TASK REQUIREMENTS: Starting with the line that has "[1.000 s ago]" in the records below and stopping after the line that has "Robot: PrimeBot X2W", output every line exactly and nothing else; skip pictures.

# # # # #

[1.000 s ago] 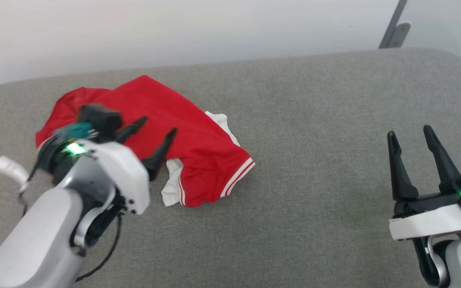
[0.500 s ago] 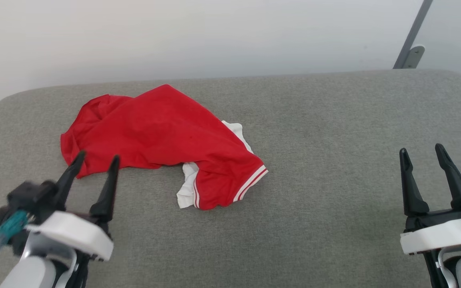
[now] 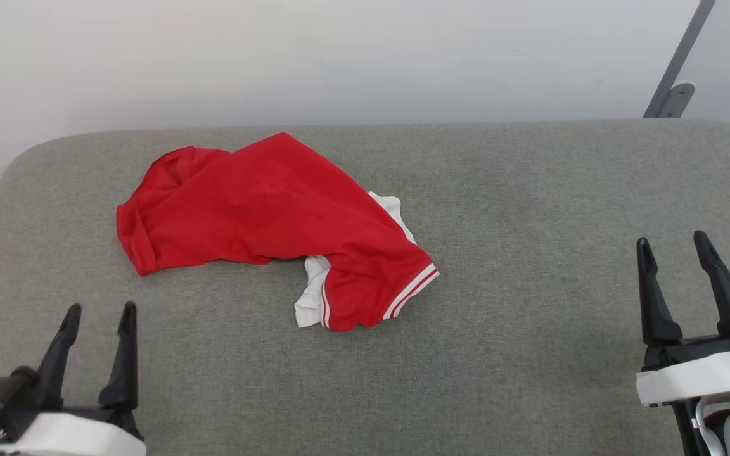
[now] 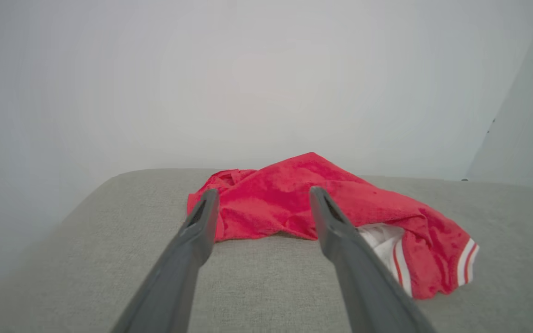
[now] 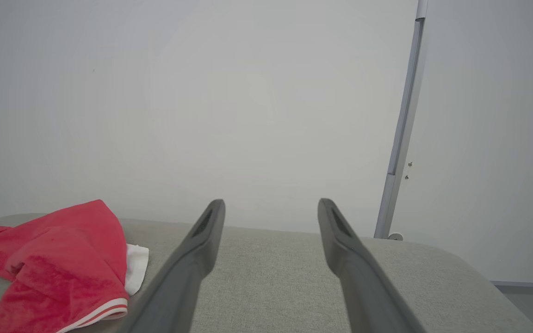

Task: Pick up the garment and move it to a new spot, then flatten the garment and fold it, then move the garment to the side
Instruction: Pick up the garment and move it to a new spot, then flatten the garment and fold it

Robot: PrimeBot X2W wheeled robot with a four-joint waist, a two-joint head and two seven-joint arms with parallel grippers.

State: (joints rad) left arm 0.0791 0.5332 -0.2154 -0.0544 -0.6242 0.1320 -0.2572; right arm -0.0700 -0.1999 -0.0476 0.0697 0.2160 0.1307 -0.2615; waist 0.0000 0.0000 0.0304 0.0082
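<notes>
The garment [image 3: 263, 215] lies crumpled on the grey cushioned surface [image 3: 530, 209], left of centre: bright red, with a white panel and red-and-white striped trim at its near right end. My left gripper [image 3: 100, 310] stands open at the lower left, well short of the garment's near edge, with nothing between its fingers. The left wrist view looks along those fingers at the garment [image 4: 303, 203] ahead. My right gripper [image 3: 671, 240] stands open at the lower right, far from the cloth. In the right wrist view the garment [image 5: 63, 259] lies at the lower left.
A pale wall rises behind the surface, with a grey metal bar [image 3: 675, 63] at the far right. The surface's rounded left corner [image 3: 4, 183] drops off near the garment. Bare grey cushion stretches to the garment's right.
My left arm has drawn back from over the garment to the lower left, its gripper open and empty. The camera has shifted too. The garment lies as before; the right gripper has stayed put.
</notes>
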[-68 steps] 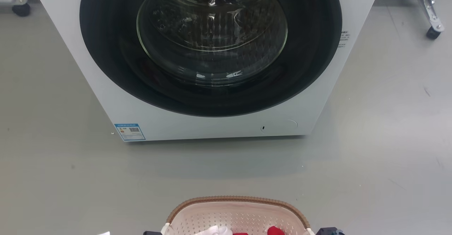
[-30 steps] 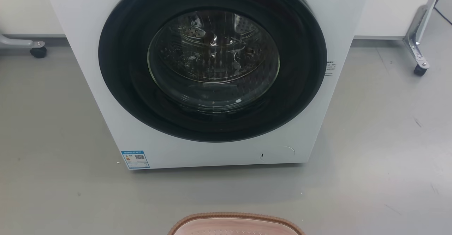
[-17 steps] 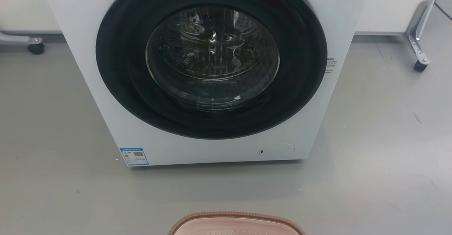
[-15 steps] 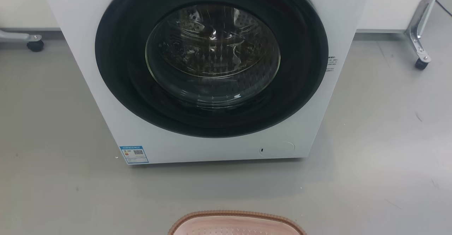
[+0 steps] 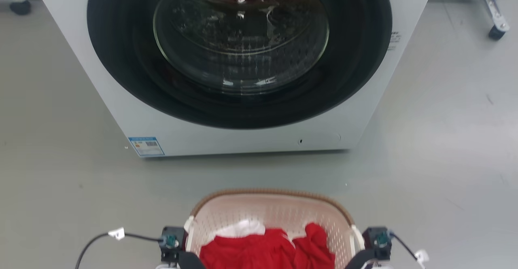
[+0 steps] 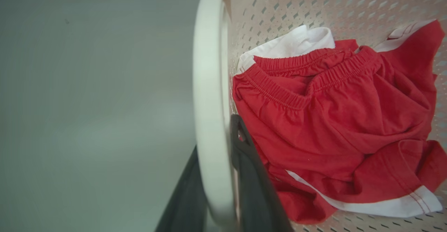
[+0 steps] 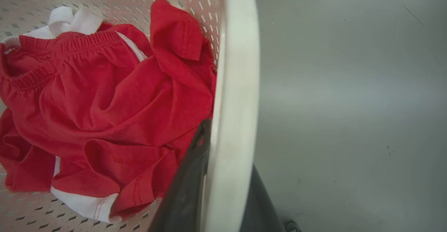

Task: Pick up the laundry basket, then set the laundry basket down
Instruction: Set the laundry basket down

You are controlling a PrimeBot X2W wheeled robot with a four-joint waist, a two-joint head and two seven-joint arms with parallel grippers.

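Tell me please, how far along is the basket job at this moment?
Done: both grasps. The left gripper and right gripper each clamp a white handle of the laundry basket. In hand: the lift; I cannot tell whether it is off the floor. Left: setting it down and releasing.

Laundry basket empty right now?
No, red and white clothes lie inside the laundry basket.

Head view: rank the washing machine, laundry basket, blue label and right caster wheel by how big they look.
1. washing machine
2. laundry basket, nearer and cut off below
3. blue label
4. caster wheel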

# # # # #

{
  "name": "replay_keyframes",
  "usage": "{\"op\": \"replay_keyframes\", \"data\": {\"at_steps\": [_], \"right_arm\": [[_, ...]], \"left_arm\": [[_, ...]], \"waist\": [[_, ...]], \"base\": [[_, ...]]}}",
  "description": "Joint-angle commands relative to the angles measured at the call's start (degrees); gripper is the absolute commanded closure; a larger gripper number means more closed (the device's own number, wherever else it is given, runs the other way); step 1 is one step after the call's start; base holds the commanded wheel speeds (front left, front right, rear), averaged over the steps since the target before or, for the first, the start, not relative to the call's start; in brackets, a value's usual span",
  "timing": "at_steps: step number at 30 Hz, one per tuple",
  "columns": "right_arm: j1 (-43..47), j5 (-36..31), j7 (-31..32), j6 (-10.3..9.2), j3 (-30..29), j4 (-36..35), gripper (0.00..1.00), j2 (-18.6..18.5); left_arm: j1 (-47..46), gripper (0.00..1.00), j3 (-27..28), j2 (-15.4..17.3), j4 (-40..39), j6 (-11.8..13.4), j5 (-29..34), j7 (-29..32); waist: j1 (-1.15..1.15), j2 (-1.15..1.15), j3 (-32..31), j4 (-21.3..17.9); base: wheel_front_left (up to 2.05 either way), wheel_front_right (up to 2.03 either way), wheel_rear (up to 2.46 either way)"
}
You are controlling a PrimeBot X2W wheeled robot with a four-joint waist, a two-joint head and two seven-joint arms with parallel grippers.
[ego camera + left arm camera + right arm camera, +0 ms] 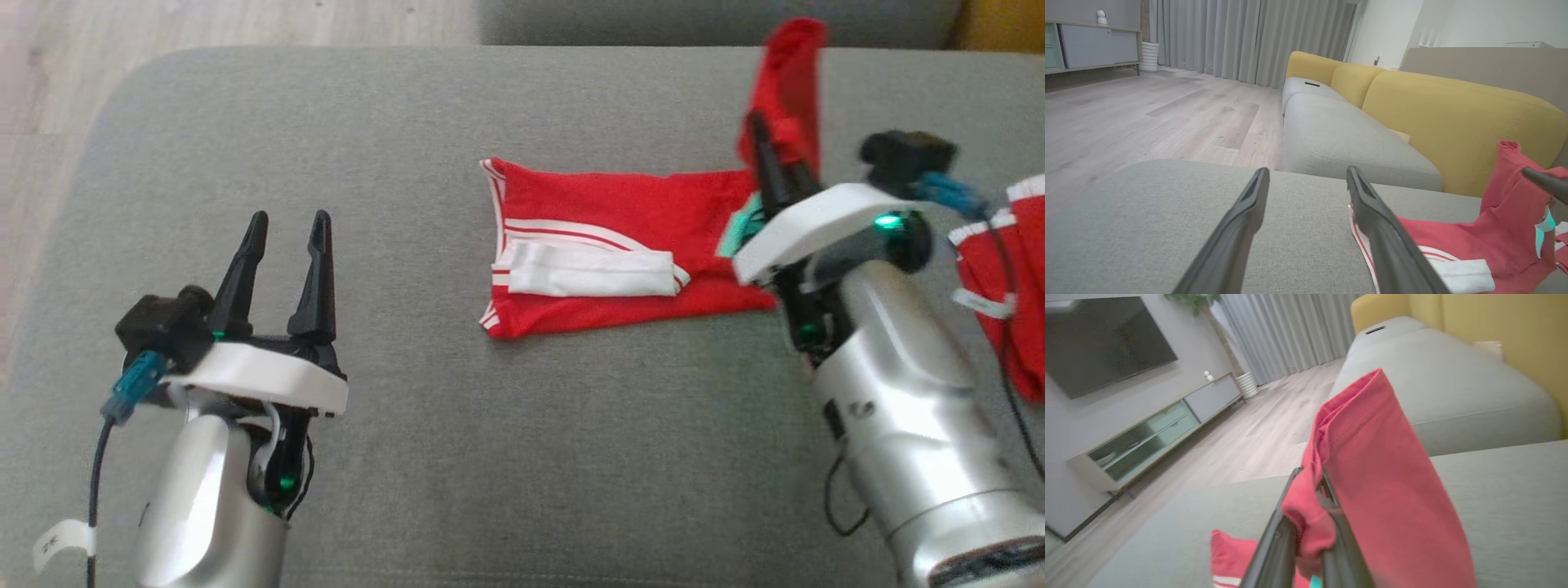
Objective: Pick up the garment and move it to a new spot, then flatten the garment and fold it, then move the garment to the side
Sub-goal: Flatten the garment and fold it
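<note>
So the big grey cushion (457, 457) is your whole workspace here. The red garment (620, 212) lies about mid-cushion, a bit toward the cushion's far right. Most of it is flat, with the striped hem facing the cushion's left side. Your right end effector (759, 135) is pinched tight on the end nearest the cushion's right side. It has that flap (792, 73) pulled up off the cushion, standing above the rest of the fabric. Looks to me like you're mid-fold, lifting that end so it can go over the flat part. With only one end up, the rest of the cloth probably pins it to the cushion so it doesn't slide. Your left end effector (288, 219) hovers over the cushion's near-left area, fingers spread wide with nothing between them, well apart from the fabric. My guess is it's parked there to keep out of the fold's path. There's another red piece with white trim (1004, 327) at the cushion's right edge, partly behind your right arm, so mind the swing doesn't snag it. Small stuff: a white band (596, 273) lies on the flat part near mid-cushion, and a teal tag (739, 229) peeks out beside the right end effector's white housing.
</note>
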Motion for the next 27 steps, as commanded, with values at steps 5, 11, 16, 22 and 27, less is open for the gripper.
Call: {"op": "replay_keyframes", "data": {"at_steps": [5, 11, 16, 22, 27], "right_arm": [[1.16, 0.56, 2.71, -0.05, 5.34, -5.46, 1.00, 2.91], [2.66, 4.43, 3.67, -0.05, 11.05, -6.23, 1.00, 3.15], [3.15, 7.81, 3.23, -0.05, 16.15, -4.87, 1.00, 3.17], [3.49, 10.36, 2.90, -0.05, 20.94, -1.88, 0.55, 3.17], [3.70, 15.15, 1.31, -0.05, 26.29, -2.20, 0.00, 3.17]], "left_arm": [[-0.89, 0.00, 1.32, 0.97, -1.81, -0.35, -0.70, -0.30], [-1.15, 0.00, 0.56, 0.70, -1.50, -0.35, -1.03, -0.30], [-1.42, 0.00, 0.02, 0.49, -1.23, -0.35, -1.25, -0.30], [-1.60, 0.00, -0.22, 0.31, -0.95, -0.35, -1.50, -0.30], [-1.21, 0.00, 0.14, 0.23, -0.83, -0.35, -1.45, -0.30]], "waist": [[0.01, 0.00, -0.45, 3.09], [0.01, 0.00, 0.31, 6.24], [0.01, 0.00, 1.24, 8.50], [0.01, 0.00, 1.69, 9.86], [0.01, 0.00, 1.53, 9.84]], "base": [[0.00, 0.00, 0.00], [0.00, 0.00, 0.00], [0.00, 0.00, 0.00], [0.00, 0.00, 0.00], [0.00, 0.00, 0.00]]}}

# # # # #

EXPECTED OUTPUT:
[1.000 s ago] 
[0.500 s ago] 
[now] 
[now] 
[now] 

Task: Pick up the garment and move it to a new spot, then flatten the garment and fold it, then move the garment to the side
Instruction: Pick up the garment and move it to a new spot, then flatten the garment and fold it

Robot: PrimeBot X2W wheeled robot with a four-joint waist, a two-joint head and two seven-joint arms with parallel grippers.

No further work remains on this exercise.